Twistlock, provider of cloud container security solutions, unveiled a new runtime defense architecture for its Twistlock 1.7 container security platform that enables both predictive and threat-based active protection for running containers. Introducing an intent-based security model, Twistlock 1.7 allows organizations to conduct intent analysis for container applications, spot anomalies, and enforce runtime policy -- all in an automated fashion across hundreds of images with no user interaction.
Real-time Threat Detection and Incident Response Capabilities
“In general, it is difficult to look at applications and deduce their intent, but containers help the effort being single-purpose and immutable,” said John Morello, chief technology officer, Twistlock. “Add to this the power of Twistlock’s real-time threat detection and incident response capabilities: the new Twistlock 1.7 feature set uniquely enables organizations to do application intent analysis, monitoring, and anomaly detection automatically. From image analysis to role-based access control, Twistlock offers everything you need to secure your containerized applications.”

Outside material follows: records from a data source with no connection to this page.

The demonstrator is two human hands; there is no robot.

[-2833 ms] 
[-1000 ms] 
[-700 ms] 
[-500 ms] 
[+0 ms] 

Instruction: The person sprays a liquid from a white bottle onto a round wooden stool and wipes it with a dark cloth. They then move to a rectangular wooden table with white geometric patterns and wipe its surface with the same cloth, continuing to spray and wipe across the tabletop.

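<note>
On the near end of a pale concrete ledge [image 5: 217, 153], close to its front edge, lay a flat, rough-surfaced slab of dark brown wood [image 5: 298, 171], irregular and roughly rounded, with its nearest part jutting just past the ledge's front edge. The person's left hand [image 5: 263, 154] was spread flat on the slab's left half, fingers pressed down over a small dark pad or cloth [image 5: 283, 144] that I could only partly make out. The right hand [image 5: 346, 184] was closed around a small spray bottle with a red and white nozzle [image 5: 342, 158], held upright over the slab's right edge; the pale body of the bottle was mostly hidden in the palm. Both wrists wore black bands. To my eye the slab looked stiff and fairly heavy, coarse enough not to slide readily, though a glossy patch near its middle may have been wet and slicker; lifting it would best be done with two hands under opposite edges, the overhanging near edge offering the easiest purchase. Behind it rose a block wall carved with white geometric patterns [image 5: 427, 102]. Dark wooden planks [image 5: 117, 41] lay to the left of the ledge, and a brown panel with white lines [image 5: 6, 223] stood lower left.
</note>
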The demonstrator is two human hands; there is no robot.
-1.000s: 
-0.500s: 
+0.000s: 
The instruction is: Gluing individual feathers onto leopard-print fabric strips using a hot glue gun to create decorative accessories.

Twistlock’s runtime defense architecture automatically processes applications and models their intent -- all without user interaction. Then, in runtime the engine uses this intent as a baseline to monitor the execution of the application. Using Twistlock 1.7, organizations can automatically determine if an application’s behavior has deviated from its model, for example, when a container runs a process not included in the origin image or creates an unexpected network socket. It can also automatically detect compromises with new threat-based protection capabilities that enable security teams to detect when malware is added to a container or when a container connects to a botnet. Twistlock users get ahead of the threat curve by spotting indicators of compromise and proactively isolating threats and attacks.
Key features and benefits of Twistlock 1.7 include:
Enhanced Machine Learning Functionality: Using enhanced autonomous learning capabilities, Twistlock 1.7 captures data that includes inter-container network flows, post deployment process activity and system call behaviors to to detect anomalies in runtime.
Greater Visibility: Twistlock 1.7 introduces the concept of models, which are autonomously created descriptions of everything learned about a given image, including process, file system, network, and system call behaviors.
Simplified Sensor Rules: Twistlock 1.7 consolidates sensor rules into a single object. This not only saves developer teams time, but also speeds up time to market through automatic alerts created based on the models mentioned above.
Trusted images - A list of repositories and images that are trusted and provide access to simple policies that alert or block deployment of images outside this list. Trusted Images works with repositories on any registry, anywhere including Artifactory, Docker Trusted Registry, and services like AWS ECR and Google Container Registry.
Deployment templates - Support for deploying Defenders across Kubernetes clusters using Daemon Sets. Using a Daemon Set makes deployment simple and automatic, regardless of cluster size.
Windows support - Added support for protecting Windows images and registries.